VK: Well, we were all used to it; it was just natural. You’ll find that we all were the same; you went home and you spoke to your mother in Slav. I mean, gradually the Slav got bastardised, with a lot of the English words sounding like Slav and a few years ago I wrote a little story, using all these bad examples. The first time I read it out, it was at a breakfast in the Fremantle Sailing Club, they were collecting money because they were going to write a book about Slav migration. That book never got written but we had a lot of fun being interviewed and having these breakfasts to collect money. I’d just written this thing because I’d had shoulder surgery and I couldn’t work because my left arm was in a sling, so I wrote this because I’ve been volunteering at the Villa Dalmacia for twenty-three years on a Friday morning with the Bingo and of course, there’s Donna and Elsie and Anka and all of us and we’d say, “Remember Mum used to say ‘currots’ instead of the Slav word?” and she wouldn’t use the Slav word, she’d say, “veelburrow” for a wheelbarrow and “get” for gate and this sort of thing. So, it was hilarious and we’d talk about it. The girls used to say to me, “Why don’t you write it down?” So, I’d written this thing, anyway. One of the ladies who was organising this breakfast, she had it read out to her so she said would I mind reading it at this breakfast. So, I said, “No.” So, off we went to the breakfast, my neighbours from over the road in Beaconsfield were going as well, and of course there were quite a few hundred there that morning including the Croatian consul. Of course, when I started reading this out, everybody was wetting themselves laughing. They were all coming up to me after, “Oh, my mum spoke just like that” (laughs) and everybody wanted a copy of this speech. I’d gone in with Violet and Ted who were living over the road from us, because later on, from Solomon Street we’d built a house on where my father had had the quarry.
DC: On Annie Street?
VK: No, the next one, Jean Street. So, we were up there by then and our friends were over the road, the whole thing was getting subdivided and built on, and my neighbour Violet who we went in with, she says, “See? You went in ordinary and you’ve come home a celebrity.” (laughs)

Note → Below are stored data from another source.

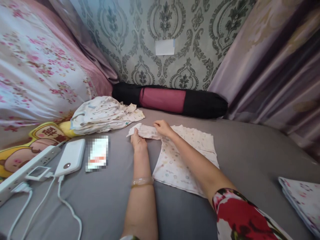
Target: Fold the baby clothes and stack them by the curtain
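A small white baby shirt [175, 165] with a pale print lies spread on the grey sheet. Its left sleeve stretches toward the pile of clothes. My left hand [138, 140] grips the cuff end of that sleeve, thumb on top and the other fingers hidden beneath the cloth. Near the shoulder, my right hand [162, 128] is closed with the fingers pinched on the same sleeve. My right forearm crosses over the shirt's body and hides part of it.
Crumpled printed baby clothes [102, 115] lie at the back left. A white power bank [71, 155], power strip [27, 173] and cables are at left. Against the wall rests a black and maroon bolster-shaped bag [162, 100]. Folded printed cloth [302, 200] sits at the right edge.
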The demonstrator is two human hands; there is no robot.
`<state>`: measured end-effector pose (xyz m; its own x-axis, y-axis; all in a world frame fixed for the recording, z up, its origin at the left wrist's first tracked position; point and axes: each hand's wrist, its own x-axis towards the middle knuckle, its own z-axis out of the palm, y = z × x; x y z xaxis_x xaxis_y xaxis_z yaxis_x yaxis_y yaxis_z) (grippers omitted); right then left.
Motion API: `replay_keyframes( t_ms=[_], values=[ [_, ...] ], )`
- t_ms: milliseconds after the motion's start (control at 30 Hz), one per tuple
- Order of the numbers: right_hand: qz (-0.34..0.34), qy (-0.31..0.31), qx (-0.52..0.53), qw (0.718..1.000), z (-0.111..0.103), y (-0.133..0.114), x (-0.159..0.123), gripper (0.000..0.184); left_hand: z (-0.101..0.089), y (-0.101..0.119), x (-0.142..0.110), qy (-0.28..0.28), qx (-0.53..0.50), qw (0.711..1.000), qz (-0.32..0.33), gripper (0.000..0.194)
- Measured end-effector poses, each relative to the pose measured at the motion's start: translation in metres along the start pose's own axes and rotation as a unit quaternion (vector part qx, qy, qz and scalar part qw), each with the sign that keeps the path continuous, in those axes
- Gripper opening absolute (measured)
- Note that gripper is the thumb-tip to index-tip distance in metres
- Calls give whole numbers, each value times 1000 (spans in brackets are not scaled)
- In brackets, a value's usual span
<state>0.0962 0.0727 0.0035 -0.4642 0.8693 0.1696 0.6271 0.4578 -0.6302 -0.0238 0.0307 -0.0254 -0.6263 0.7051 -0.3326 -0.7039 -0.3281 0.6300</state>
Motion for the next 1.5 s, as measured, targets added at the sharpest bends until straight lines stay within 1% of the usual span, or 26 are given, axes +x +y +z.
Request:
replay_keyframes(
  t_ms=[67,100,133,200,267,400,500,600,700,767,833,867,900,933,967,1000,1033,1067,1100,1133,1200,1267,1333,1400,1433,1500],
  values=[
    [39,2,-101,994,-14,13,-17,32,1,-1,0,32,-29,999,7,17],
    [53,-6,-140,989,-18,18,-26,33,2,0,-1,41,-44,998,10,17],
    [57,-18,-167,984,-18,22,-33,34,4,1,-3,31,-54,998,17,17],
    [52,-41,-198,978,-13,27,-45,35,7,3,-6,-8,-62,997,34,17],
    [54,-53,-210,975,-2,27,-50,42,9,6,-10,-48,-65,996,46,17],
    [113,-65,-205,970,17,19,-46,61,12,12,-18,-98,-66,992,54,17],
    [138,-63,-202,968,22,12,-40,70,15,15,-23,-131,-55,988,53,20],
    [156,-52,-207,964,26,8,-36,75,18,13,-29,-159,-29,985,53,20],
    [165,-57,-186,967,25,7,-34,78,23,10,-36,-189,1,980,66,21],
    [145,-50,-141,978,18,9,-32,73,28,8,-43,-205,22,976,76,18],
    [126,2,-70,990,6,13,-31,60,33,5,-51,-210,40,974,79,15],
    [132,41,-23,990,-3,15,-32,52,36,2,-55,-212,46,973,79,14],
    [154,84,38,984,-12,17,-34,45,39,-2,-59,-216,51,972,78,13],
    [193,118,115,967,-21,19,-37,40,42,-6,-63,-222,54,971,77,14],
    [239,135,207,939,-30,21,-42,37,44,-12,-67,-232,58,968,76,15],
    [281,140,306,898,-39,24,-49,37,46,-18,-71,-246,64,964,72,16],
    [313,130,396,853,-47,26,-56,36,47,-24,-76,-262,74,960,67,18],
    [333,121,464,812,-54,29,-65,35,47,-31,-80,-280,90,954,62,19],
    [345,113,512,779,-59,31,-75,34,47,-37,-85,-300,112,946,58,19],
    [352,108,541,756,-63,34,-84,34,47,-44,-91,-321,137,935,58,19],
    [360,110,572,729,-69,40,-101,39,45,-54,-102,-372,187,906,69,19],
    [361,109,596,709,-71,47,-113,48,41,-62,-112,-434,238,866,69,21],
    [353,120,613,697,-71,53,-121,57,37,-67,-121,-481,296,824,50,26],
    [345,149,613,695,-71,58,-124,58,34,-70,-126,-503,349,790,31,32],
    [343,162,610,696,-70,59,-125,55,33,-71,-127,-506,366,781,28,34],
    [336,173,605,701,-70,60,-124,42,33,-71,-125,-496,378,781,33,32]
  ],
)
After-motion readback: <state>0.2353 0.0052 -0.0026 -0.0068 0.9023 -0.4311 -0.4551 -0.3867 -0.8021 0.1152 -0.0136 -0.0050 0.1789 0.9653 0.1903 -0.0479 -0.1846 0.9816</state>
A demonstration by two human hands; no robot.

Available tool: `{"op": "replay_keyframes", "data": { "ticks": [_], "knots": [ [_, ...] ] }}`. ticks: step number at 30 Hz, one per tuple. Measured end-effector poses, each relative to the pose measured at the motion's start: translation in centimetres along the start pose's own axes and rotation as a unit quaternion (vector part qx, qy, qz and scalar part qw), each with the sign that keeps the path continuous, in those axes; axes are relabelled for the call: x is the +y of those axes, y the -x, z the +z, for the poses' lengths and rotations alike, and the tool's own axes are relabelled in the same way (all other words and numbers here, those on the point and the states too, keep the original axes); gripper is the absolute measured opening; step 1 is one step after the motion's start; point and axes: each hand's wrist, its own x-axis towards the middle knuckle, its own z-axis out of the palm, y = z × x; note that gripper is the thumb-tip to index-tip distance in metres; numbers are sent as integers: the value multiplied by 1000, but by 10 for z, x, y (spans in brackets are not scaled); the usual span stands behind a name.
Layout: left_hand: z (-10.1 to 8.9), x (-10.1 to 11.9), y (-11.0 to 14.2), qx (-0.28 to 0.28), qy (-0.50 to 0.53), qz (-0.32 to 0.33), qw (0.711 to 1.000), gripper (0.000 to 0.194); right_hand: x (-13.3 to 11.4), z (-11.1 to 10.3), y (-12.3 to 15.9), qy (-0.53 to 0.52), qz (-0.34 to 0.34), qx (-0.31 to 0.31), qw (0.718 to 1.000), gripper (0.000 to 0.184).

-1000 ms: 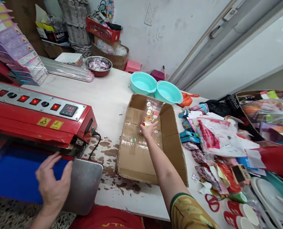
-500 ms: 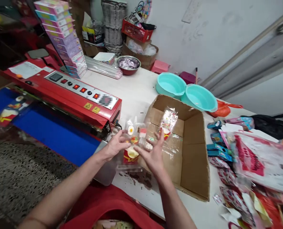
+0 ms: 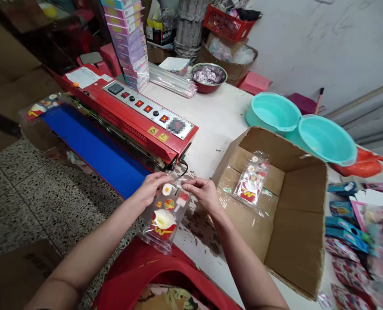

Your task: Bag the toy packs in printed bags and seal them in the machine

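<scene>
1 packet [image 3: 164,218] is pinched by the left hand [image 3: 150,189] and right hand [image 3: 206,196]. A carton [image 3: 299,206] is seen to their right.

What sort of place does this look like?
Probably a packing workshop: I see what looks like a red band sealer with a blue conveyor belt, a clear bag of food-shaped pieces, and a similar bag in an open cardboard box.

The single view looks forward and down from the wearer's head, close above the clear packet [image 3: 164,218] and table [image 3: 219,115].
</scene>
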Motion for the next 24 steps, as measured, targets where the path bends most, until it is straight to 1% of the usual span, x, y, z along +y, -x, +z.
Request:
{"op": "replay_keyframes", "data": {
  "ticks": [4, 7, 9, 11, 13, 16, 19, 20, 21, 22, 23, 24],
  "knots": [
    [4, 3, -14, 70, 10, -7, 997, 30, 9, 12, -1, -5, 11, 33, 999, 30],
    [7, 0, -25, 127, 14, 28, 991, 27, 17, 21, -5, -12, 7, 72, 997, 32],
    [6, -2, -33, 142, 15, 46, 989, 27, 21, 27, -10, -43, 5, 97, 994, 35],
    [-1, 0, -37, 145, 12, 43, 988, 29, 26, 33, -19, -93, 7, 114, 989, 40],
    [-12, 5, -37, 139, 1, 27, 990, 33, 31, 41, -32, -133, 11, 123, 984, 45],
    [-31, 15, -30, 124, -23, -1, 992, 43, 39, 57, -52, -166, 7, 146, 975, 47],
    [-46, 23, -27, 141, -43, -1, 989, 49, 38, 72, -59, -173, -12, 174, 969, 47],
    [-51, 26, -28, 156, -46, 8, 987, 48, 34, 73, -57, -148, -30, 187, 971, 45],
    [-57, 29, -29, 176, -48, 22, 983, 46, 29, 69, -53, -106, -56, 206, 971, 44],
    [-64, 32, -31, 201, -52, 41, 977, 43, 24, 60, -48, -53, -87, 229, 968, 43],
    [-72, 36, -33, 229, -67, 66, 969, 42, 18, 45, -43, 4, -122, 259, 958, 43],
    [-82, 41, -35, 263, -91, 92, 956, 42, 14, 25, -38, 60, -153, 298, 940, 45]
  ]
}}
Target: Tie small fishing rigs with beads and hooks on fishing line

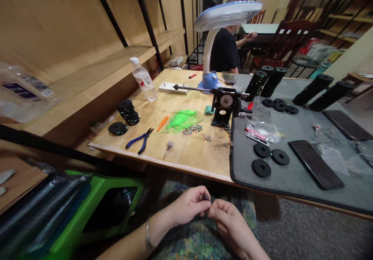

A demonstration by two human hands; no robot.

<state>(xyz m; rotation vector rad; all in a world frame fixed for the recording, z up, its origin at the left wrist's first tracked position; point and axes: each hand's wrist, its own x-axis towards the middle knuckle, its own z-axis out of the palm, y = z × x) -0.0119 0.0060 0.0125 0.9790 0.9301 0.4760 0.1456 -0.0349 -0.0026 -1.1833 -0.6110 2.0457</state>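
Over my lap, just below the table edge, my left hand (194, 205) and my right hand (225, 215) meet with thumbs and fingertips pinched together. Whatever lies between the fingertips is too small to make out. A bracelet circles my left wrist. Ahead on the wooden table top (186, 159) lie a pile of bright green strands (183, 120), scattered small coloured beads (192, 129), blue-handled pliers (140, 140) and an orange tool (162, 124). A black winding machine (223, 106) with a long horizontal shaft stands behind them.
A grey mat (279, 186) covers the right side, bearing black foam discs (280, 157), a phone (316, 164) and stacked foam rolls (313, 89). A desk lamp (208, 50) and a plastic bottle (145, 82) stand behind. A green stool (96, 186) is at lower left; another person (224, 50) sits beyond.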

JOY PARNELL: I think I have a copy.
VK: Yes, it was [published] in that fiftieth anniversary of the Dalmatinac [Club]. Everybody kept printing it.
DC: So when you went back to Yugoslavia, you obviously then had to start speaking – – –
VK: Yes, I had to speak proper Croatian and that wasn’t easy but I managed that as well. So now, I can speak three Slavs; I can speak Dalmatian Slav, the proper grammatical Slav, and the Cro-English version, so I speak three Slav languages.
DC: And when you went to Zagreb, what language were you speaking?
VK: That was the proper one. Yes, we were very la-de-da up there. I mean, after all, the Zagreb Opera House was a replica of the one built in Vienna.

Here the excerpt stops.